EXTRACTED RECORDS |
________________________

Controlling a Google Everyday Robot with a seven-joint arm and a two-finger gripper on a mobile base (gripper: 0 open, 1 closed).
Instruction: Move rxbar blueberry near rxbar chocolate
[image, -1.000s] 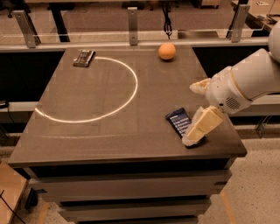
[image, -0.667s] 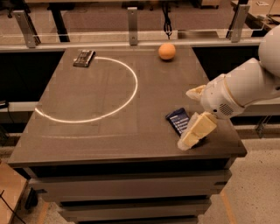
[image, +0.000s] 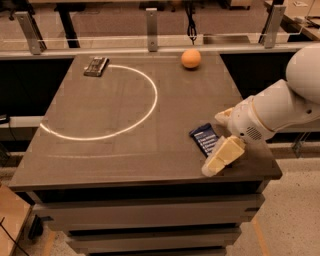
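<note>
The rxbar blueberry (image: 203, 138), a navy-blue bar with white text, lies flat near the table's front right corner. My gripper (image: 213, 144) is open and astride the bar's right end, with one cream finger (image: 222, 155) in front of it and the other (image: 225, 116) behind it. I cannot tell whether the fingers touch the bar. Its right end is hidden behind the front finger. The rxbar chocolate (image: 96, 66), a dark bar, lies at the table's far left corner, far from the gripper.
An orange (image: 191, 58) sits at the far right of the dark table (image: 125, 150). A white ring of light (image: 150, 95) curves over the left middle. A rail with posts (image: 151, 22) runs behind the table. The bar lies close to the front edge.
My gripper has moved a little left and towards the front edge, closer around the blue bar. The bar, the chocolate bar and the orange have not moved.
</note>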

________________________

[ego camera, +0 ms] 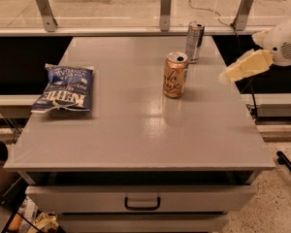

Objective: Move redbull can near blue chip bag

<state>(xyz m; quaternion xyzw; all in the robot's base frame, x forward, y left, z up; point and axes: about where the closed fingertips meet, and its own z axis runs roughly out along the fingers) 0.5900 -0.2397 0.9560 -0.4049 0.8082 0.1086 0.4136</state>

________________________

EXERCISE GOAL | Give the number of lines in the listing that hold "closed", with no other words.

WRITTEN RESPONSE | 2